§ Task objective: When you copy the listing, skip the images and return each line verbatim.

§ Dataset records:
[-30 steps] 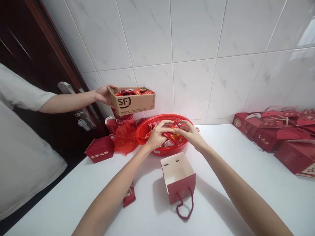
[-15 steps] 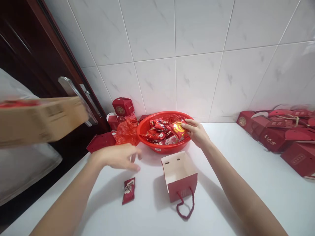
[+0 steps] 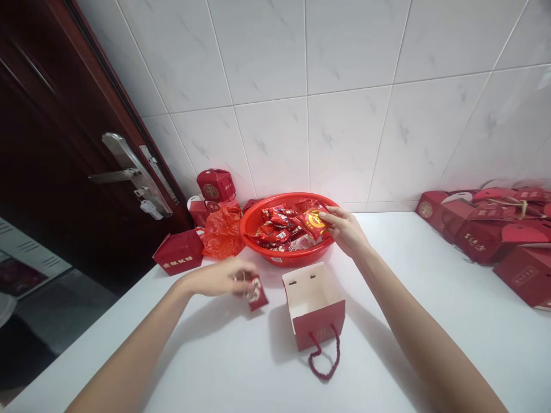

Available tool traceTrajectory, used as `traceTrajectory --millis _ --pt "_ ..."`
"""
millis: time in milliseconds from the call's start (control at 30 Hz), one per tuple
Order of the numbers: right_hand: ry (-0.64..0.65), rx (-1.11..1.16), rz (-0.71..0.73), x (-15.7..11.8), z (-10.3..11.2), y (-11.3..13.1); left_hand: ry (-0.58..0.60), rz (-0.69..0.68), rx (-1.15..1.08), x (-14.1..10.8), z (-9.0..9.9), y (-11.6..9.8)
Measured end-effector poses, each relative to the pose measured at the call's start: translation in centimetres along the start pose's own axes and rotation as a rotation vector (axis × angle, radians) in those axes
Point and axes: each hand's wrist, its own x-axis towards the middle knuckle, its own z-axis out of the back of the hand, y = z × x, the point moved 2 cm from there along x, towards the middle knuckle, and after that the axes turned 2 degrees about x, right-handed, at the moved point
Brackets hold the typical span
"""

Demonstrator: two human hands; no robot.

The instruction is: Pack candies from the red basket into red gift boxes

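Note:
Between the fingers of my left hand (image 3: pixel 226 276) is a small dark red candy packet (image 3: pixel 258 294), raised a little over the white table, left of the box. My right hand (image 3: pixel 345 229) pinches a red and yellow candy packet (image 3: pixel 313 222) at the right side of the basket. That red plastic basket (image 3: pixel 279 259) has a mesh wall and holds many wrapped sweets (image 3: pixel 275 232). In front of it stands an open dark red gift box (image 3: pixel 321 332) with a cream inside and a rope handle (image 3: pixel 325 376) hanging toward me. Nothing shows inside the box from here.
Left of the basket are a crumpled red plastic bag (image 3: pixel 222 232) and several red boxes (image 3: pixel 181 251). More red boxes (image 3: pixel 482 235) are heaped along the right. A tiled wall (image 3: pixel 344 132) rises behind; a dark door (image 3: pixel 47 115) with a metal handle stands left.
My left hand has taken the dark red packet off the table and moved right with it. The cardboard carton at far left is out of view. My right hand stays at the basket.

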Motion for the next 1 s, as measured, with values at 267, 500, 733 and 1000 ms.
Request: traceTrajectory --millis 267,500,733,1000 --pt "0.029 -0.010 -0.006 -0.1 0.0 0.0 -0.639 -0.241 -0.323 2.3 3.5 -0.9" --pt "0.056 -0.029 0.011 0.0 0.0 -0.1 -0.762 -0.206 -0.265 5.6 4.2 0.6" --pt "0.027 -0.061 0.019 -0.1 -0.2 -0.1 -0.849 -0.214 -0.202 8.1 5.1 0.3" --pt "-0.043 -0.060 0.090 0.5 0.0 -1.0 -0.661 -0.332 -0.747 11.3 5.3 -2.6"
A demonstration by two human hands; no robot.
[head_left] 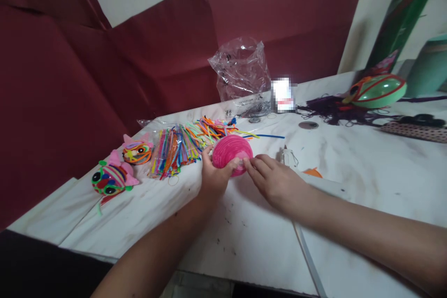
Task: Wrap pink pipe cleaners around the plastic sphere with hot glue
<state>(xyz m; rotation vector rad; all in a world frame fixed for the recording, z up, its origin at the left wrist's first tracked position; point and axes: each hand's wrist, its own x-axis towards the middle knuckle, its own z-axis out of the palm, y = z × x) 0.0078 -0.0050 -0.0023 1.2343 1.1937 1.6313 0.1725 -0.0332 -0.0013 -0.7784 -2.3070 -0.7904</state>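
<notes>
A round, bright pink ball (228, 151), its surface ridged as if wound with fuzzy strands, is held above the table. My left hand (216, 174) wraps its near left side, with the thumb across the front. A small light pink piece (240, 156) lies against the front of the ball, near my left thumb. The fingers of my right hand (272, 179) are drawn together and press this piece from the right. What lies under the fingertips is partly hidden.
Colourful pipe cleaners (181, 146) lie behind my left hand. Two decorated fish (111, 177) sit at left. Clear plastic bag (240, 72) stands at the back. A glue gun (286, 156) lies near my right hand, and a green balloon-like fish (380, 91) at far right.
</notes>
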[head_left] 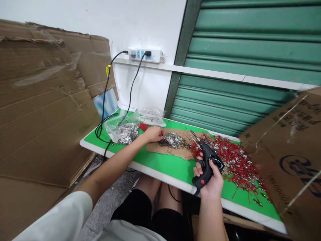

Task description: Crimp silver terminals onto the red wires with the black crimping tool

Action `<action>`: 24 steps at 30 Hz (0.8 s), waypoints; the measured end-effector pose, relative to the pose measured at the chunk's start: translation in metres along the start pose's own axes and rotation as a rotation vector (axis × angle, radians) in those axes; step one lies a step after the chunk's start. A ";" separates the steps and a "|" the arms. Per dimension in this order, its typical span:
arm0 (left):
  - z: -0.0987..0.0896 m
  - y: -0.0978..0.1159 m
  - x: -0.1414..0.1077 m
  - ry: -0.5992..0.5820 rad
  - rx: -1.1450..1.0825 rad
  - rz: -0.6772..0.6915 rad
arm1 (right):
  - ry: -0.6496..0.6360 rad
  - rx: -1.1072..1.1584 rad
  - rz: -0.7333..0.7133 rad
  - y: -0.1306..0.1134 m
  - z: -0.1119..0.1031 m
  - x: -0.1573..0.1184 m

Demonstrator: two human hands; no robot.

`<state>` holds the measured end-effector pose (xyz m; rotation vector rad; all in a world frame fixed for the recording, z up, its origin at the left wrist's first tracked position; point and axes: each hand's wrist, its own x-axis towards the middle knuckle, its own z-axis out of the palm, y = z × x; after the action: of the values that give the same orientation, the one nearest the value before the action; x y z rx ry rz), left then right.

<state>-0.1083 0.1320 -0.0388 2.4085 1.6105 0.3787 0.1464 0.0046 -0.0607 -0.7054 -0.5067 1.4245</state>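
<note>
My right hand (pixel 212 179) is wrapped round the handle of a black soldering gun (pixel 207 155), its metal tip tilted up and to the left over the cardboard. The fingers of my left hand (pixel 154 134) are pinched together at the left edge of a heap of small silvery metal parts (pixel 173 140); what they hold is too small to make out. That heap lies on a flat piece of brown cardboard (pixel 179 154). Right of the soldering gun spreads a large pile of red wires with metal ends (pixel 237 159), partly hidden by my right hand and the gun.
Clear plastic bags of metal parts (pixel 127 134) lie at the left of the green table (pixel 155 164), beside a red object (pixel 143 127). Black cords run up to a power strip (pixel 145 55). Cardboard boxes flank both sides (pixel 42 110), with a green shutter (pixel 238 57) behind.
</note>
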 end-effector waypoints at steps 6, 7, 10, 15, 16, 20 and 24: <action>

§ Written solution:
[-30 steps] 
[-15 steps] 
[+0 steps] 

Available tool traceTrajectory, used as `traceTrajectory --millis _ --pt "_ ..."`
"""
millis: time in milliseconds from the call's start (control at 30 Hz), one per tuple
Order of the numbers: right_hand: ry (-0.64..0.65), rx (-1.11..1.16), rz (-0.71..0.73), x (-15.7..11.8), z (-10.3..11.2), y (-11.3..13.1); left_hand: ry (-0.58..0.60), rz (-0.69..0.68), rx (-1.15..1.08), x (-14.1..10.8), z (-9.0..9.9), y (-11.6..9.8)
Measured end-effector poses, each relative to the pose measured at the call's start: translation in centimetres along the start pose's own axes and rotation as a rotation vector (axis × angle, radians) in those axes
Point and axes: each hand's wrist, its own x-axis towards the middle knuckle, its own z-axis out of the back of the hand, y = z × x, the point moved 2 cm from there along x, towards the middle knuckle, and after that the axes turned 2 degrees about x, right-handed, at the moved point
Brackets hold the typical span
"""

Demonstrator: two human hands; no robot.

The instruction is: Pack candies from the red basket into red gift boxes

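Note:
Between the fingers of my left hand (image 3: pixel 226 276) is a small dark red candy packet (image 3: pixel 258 294), raised a little over the white table, left of the box. My right hand (image 3: pixel 345 229) pinches a red and yellow candy packet (image 3: pixel 313 222) at the right side of the basket. That red plastic basket (image 3: pixel 279 259) has a mesh wall and holds many wrapped sweets (image 3: pixel 275 232). In front of it stands an open dark red gift box (image 3: pixel 321 332) with a cream inside and a rope handle (image 3: pixel 325 376) hanging toward me. Nothing shows inside the box from here.
Left of the basket are a crumpled red plastic bag (image 3: pixel 222 232) and several red boxes (image 3: pixel 181 251). More red boxes (image 3: pixel 482 235) are heaped along the right. A tiled wall (image 3: pixel 344 132) rises behind; a dark door (image 3: pixel 47 115) with a metal handle stands left.
My left hand has taken the dark red packet off the table and moved right with it. The cardboard carton at far left is out of view. My right hand stays at the basket.
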
Motion for the next 1 s, as measured, with values at 267, 500, 733 and 1000 ms.
Request: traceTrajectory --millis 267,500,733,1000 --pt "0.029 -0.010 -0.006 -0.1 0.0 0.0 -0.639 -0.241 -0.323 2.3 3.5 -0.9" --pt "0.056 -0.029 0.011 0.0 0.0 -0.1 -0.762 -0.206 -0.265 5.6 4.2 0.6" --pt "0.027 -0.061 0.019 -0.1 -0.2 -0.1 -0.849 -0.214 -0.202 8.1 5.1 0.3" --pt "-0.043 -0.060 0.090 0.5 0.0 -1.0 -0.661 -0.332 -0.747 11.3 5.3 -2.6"
A demonstration by two human hands; no robot.
[head_left] 
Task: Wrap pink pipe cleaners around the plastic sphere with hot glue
<state>(xyz m; rotation vector rad; all in a world frame fixed for the recording, z up, its origin at the left wrist's first tracked position; point and axes: each hand's wrist, its own x-axis towards the middle knuckle, its own z-axis out of the palm, y = z × x) 0.0078 -0.0050 -0.0023 1.2343 1.1937 1.6313 0.1725 -0.0332 -0.0013 -0.7784 -2.3070 -0.7904</state>
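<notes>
A round, bright pink ball (228, 151), its surface ridged as if wound with fuzzy strands, is held above the table. My left hand (216, 174) wraps its near left side, with the thumb across the front. A small light pink piece (240, 156) lies against the front of the ball, near my left thumb. The fingers of my right hand (272, 179) are drawn together and press this piece from the right. What lies under the fingertips is partly hidden.
Colourful pipe cleaners (181, 146) lie behind my left hand. Two decorated fish (111, 177) sit at left. Clear plastic bag (240, 72) stands at the back. A glue gun (286, 156) lies near my right hand, and a green balloon-like fish (380, 91) at far right.
</notes>
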[head_left] 

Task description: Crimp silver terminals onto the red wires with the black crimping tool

Action `<action>`: 24 steps at 30 Hz (0.8 s), waypoints; the measured end-effector pose, relative to the pose measured at the chunk's start: translation in metres along the start pose's own axes and rotation as a rotation vector (axis × angle, radians) in those axes; step one lies a step after the chunk's start. A ";" separates the steps and a "|" the arms. Per dimension in this order, its typical span:
arm0 (left):
  - z: -0.0987..0.0896 m
  - y: -0.0978..0.1159 m
  - x: -0.1414..0.1077 m
  - ry: -0.5992..0.5820 rad
  - rx: -1.1450..1.0825 rad
  - rz: -0.6772..0.6915 rad
arm1 (right):
  - ry: -0.6496..0.6360 rad
  - rx: -1.1072..1.1584 rad
  - rz: -0.7333..0.7133 rad
  - y: -0.1306..0.1134 m
  - z: -0.1119..0.1031 m
  - x: -0.1573..0.1184 m

Demonstrator: two human hands; no robot.

`<state>` holds the measured end-effector pose (xyz m; rotation vector rad; all in a world frame fixed for the recording, z up, its origin at the left wrist's first tracked position; point and axes: each hand's wrist, its own x-axis towards the middle knuckle, its own z-axis out of the palm, y = z × x; after the action: of the values that give the same orientation, the one nearest the value before the action; x y z rx ry rz), left then right.

<state>-0.1083 0.1320 -0.0388 2.4085 1.6105 0.3787 0.1464 0.0046 -0.0607 -0.7054 -0.5067 1.4245</state>
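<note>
My right hand (pixel 212 179) is wrapped round the handle of a black soldering gun (pixel 207 155), its metal tip tilted up and to the left over the cardboard. The fingers of my left hand (pixel 154 134) are pinched together at the left edge of a heap of small silvery metal parts (pixel 173 140); what they hold is too small to make out. That heap lies on a flat piece of brown cardboard (pixel 179 154). Right of the soldering gun spreads a large pile of red wires with metal ends (pixel 237 159), partly hidden by my right hand and the gun.
Clear plastic bags of metal parts (pixel 127 134) lie at the left of the green table (pixel 155 164), beside a red object (pixel 143 127). Black cords run up to a power strip (pixel 145 55). Cardboard boxes flank both sides (pixel 42 110), with a green shutter (pixel 238 57) behind.
</note>
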 end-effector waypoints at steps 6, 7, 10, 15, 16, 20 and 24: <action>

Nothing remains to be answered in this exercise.